Alex Von Bidder, one of the co-owners of The Four Seasons, is no stranger to hearing pinstripe-suited bankers cutting deals at his restaurant's tables, where tycoons discuss billion-dollar transactions between bites of $56 crab cakes.

Yet Von Bidder told The Huffington Post he hadn't heard about this particular deal, as neither the bankers nor building management have approached him to discuss the potential rent hike. In fact, Von Bidder noted, the inquiry from this reporter was the first he'd heard of the topic.

"The rent negotiation is nonexistent at this point," Von Bidder said Wednesday.

Told how much the bankers were projecting he'd be asked to pay in rent after 2016, the restaurateur let out a hearty laugh.

Both Deutsche Bank and Citigroup declined to comment for this story, and RFR Realty, the building's owner, did not respond to repeated requests for comment.

Von Bidder would not comment specifically as to whether such a rent spike would put him out of business. But he did point out that "margins in the industry" could not sustain that kind of sticker shock.

The Four Seasons had gross sales of $17.5 million last year.
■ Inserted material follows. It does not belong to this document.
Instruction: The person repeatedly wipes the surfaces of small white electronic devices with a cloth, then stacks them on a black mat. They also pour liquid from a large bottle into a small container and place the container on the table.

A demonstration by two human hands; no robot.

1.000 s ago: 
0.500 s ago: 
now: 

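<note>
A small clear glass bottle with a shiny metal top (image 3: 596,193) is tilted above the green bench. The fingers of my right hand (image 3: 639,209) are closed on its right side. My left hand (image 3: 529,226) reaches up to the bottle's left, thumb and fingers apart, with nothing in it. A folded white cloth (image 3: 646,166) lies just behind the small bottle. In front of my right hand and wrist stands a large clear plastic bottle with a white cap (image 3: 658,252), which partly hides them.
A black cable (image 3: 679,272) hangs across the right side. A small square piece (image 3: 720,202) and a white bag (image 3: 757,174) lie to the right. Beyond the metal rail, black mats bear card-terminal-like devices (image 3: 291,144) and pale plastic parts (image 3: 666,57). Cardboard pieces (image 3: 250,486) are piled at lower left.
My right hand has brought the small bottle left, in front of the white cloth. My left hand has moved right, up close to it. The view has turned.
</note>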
Like many high-end restaurants in the city, the business has seen sales decline since the global financial crisis began in 2008.

Most New York restaurants in the same style as The Four Seasons -- decades-old establishments serving up traditional fare in palatial settings to the city's one-percenters -- have been driven out of business in disputes with landlords since 2008.
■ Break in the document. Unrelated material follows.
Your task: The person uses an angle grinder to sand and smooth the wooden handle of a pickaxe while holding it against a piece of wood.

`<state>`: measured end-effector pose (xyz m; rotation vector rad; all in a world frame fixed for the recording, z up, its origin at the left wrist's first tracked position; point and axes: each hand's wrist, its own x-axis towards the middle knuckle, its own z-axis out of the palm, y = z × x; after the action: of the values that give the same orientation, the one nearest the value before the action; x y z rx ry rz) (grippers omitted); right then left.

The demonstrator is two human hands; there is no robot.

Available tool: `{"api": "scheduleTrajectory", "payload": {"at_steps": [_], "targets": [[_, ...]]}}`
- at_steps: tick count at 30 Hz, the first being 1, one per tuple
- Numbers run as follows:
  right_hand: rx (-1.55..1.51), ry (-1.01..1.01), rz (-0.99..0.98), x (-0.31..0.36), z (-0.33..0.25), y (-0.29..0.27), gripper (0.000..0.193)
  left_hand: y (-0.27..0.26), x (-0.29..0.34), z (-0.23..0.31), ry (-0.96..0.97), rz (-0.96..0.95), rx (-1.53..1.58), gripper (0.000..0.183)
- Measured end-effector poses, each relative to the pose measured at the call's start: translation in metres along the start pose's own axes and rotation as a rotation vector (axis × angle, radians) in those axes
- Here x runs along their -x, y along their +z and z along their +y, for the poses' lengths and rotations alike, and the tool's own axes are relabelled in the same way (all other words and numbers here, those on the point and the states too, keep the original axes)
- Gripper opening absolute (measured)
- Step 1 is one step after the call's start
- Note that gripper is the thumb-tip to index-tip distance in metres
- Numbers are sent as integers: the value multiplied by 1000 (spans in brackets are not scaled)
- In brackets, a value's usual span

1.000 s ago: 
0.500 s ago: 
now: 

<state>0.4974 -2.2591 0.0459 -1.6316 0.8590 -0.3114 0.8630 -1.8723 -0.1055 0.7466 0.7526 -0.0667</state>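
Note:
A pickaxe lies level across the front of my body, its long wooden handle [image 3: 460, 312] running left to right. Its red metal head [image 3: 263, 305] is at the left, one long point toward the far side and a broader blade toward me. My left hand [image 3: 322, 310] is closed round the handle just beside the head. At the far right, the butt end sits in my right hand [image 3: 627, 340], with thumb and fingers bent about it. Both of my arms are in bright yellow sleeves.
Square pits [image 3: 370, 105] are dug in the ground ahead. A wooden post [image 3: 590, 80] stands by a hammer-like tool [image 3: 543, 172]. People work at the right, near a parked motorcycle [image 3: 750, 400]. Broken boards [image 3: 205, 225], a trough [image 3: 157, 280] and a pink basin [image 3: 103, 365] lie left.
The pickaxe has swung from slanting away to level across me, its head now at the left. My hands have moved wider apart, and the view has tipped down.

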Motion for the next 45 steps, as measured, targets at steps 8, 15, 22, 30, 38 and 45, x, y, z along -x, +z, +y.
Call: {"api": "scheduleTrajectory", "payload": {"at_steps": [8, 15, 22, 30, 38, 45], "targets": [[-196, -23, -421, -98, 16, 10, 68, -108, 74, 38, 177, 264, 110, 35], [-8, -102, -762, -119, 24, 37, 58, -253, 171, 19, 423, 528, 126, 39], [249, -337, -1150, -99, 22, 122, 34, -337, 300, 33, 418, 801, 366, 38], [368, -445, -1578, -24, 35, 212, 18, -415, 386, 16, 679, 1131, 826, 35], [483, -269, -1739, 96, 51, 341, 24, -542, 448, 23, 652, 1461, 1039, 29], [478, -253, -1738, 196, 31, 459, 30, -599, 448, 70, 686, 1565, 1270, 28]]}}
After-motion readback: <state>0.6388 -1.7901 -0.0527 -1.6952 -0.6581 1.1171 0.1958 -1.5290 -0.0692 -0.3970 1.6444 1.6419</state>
The Tavern on the Green, another landmark of American fine dining nestled in Manhattan's Central Park, filed for bankruptcy in 2009 after its lease was not renewed. The bankruptcy came in spite of sales exceeding $36 million that year. The Rainbow Room, an upscale restaurant and nightclub atop Rockefeller Center, served its last meal that year, unable to pay rent that The New York Times put at $8.7 million. The sumptuous Oak Room inside the Plaza Hotel closed in 2011 after the restaurateur who operated the venue was unwilling to pay a base rent of $1.2 million that was being demanded.

The Four Seasons does have one ace in the hole those other businesses lacked. In 1990, the restaurant's interior was designated a historical landmark by the city of New York. By law, the restaurant's iconic staircases, its dining room layout, its unique metal draperies -- even the Picassos that hang on its walls -- cannot be altered or moved. That limitation is likely to check the landlord's negotiating power, since kicking the restaurant out and setting up, for example, an Apple Store is not a possibility.

The New York City Landmarks Preservation Commission was not immediately available for comment.

Still, while The Four Seasons might be frozen in 1959, its current predicament is very much a product of high finance in the 21st century.

In 2006 and 2007, many bankers calculated expected rent increases when making commercial real estate loans and packaging them to investors. That meant expected rent increases were spelled out in black and white sometimes years in advance of the expiration of tenants' leases. The practice, technically known as "pro forma income underwriting," was rare after the market crashed in 2007, but has come back of late.

The Four Seasons is not the only tenant in the building that should expect to see rent increases in the coming years. Again, according to deal documents, bankers expect the management of 375 Park to raise the rents on 95 percent of tenants to between $135 and $145 per square feet over the next 10 years. Wells Fargo, the building's largest tenant, leases eight floors in the building and paid $95.91 per square foot on its rent last year.

Von Bidder said he found the bank's practice unusual and declined to participate in what he described as "negotiating rent in public, on the Web, two years in advance."

Challenged on the fact bankers had already set the negotiating process in motion for him, Von Bidder deadpanned, "Bankers always know what they're doing, right?"